*About this exercise*: Reproduce nothing beyond the line containing "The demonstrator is". From the first line of the data below down to it, copy each line exactly, without the pictures.

*Data provided*:

Start of Block

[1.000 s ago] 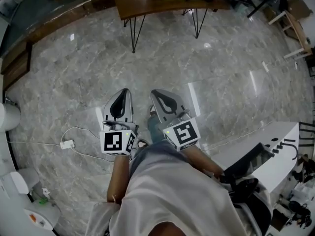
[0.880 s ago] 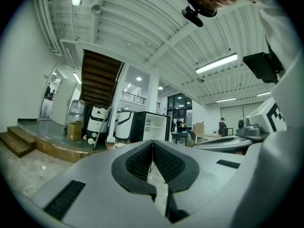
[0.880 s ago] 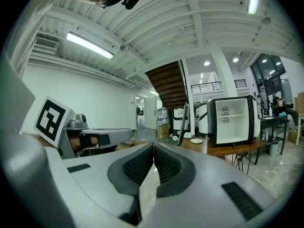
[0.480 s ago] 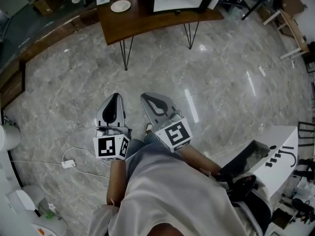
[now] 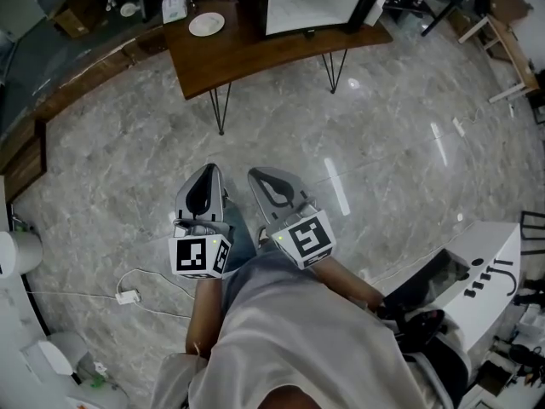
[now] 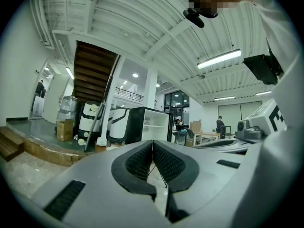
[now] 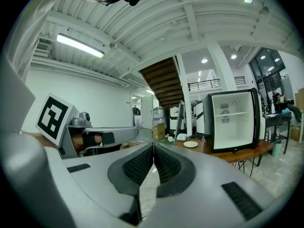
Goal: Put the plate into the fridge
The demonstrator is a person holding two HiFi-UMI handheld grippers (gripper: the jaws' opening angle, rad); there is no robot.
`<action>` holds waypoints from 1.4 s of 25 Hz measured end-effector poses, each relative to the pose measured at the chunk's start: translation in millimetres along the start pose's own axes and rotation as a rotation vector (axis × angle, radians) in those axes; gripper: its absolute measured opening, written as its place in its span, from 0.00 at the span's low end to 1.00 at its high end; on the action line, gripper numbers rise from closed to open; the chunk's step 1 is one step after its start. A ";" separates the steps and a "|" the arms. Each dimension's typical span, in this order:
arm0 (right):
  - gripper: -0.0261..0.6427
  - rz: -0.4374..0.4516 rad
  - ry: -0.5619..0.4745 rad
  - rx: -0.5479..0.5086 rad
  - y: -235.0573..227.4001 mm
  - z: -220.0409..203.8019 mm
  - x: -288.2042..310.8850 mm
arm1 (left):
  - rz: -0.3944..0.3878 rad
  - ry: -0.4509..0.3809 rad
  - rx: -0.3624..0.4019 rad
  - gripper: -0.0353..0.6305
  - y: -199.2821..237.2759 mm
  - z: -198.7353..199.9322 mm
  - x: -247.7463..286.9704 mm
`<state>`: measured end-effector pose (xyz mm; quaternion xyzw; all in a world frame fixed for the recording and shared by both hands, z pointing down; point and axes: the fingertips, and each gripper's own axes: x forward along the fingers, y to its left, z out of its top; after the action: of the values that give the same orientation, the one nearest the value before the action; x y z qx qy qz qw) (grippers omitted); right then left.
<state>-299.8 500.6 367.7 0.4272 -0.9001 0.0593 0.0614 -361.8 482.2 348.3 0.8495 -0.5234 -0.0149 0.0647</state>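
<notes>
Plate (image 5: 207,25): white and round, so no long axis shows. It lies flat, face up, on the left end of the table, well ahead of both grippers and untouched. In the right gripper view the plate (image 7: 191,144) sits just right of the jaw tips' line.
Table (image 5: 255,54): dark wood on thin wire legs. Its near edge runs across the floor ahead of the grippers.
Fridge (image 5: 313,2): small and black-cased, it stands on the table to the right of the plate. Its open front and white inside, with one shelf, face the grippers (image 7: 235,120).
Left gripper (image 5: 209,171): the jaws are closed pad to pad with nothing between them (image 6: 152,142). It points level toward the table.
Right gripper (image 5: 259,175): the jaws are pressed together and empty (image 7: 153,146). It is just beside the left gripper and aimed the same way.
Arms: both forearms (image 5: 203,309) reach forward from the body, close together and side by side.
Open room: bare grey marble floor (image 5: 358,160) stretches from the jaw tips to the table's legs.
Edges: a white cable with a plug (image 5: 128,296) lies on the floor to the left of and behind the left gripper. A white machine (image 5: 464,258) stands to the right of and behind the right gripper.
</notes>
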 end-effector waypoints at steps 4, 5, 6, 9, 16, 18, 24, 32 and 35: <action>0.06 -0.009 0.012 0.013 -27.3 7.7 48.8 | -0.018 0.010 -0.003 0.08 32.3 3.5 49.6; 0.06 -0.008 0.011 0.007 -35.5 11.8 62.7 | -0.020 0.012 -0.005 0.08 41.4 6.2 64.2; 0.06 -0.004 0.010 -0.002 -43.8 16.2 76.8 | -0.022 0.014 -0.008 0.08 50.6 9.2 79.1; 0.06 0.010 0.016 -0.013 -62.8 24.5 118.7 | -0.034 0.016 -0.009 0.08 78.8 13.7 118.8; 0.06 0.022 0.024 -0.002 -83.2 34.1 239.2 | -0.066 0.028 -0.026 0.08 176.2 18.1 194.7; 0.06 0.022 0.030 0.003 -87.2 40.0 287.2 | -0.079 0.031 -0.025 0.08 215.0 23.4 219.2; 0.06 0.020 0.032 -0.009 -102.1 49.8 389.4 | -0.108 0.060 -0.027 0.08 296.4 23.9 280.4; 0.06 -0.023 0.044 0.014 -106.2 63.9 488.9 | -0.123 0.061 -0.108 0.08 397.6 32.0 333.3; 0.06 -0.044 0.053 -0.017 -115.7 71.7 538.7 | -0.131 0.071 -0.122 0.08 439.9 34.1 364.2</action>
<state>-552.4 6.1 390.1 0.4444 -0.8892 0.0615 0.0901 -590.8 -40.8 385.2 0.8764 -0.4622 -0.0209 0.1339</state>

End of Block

*Output for this task*:
[1.000 s ago] 
[0.880 s ago] 
[0.880 s ago] 
[0.480 s ago] 
[now] 
[now] 
[now] 
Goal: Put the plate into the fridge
The demonstrator is a person holding two HiFi-UMI handheld grippers (gripper: the jaws' opening angle, rad); there is no robot.

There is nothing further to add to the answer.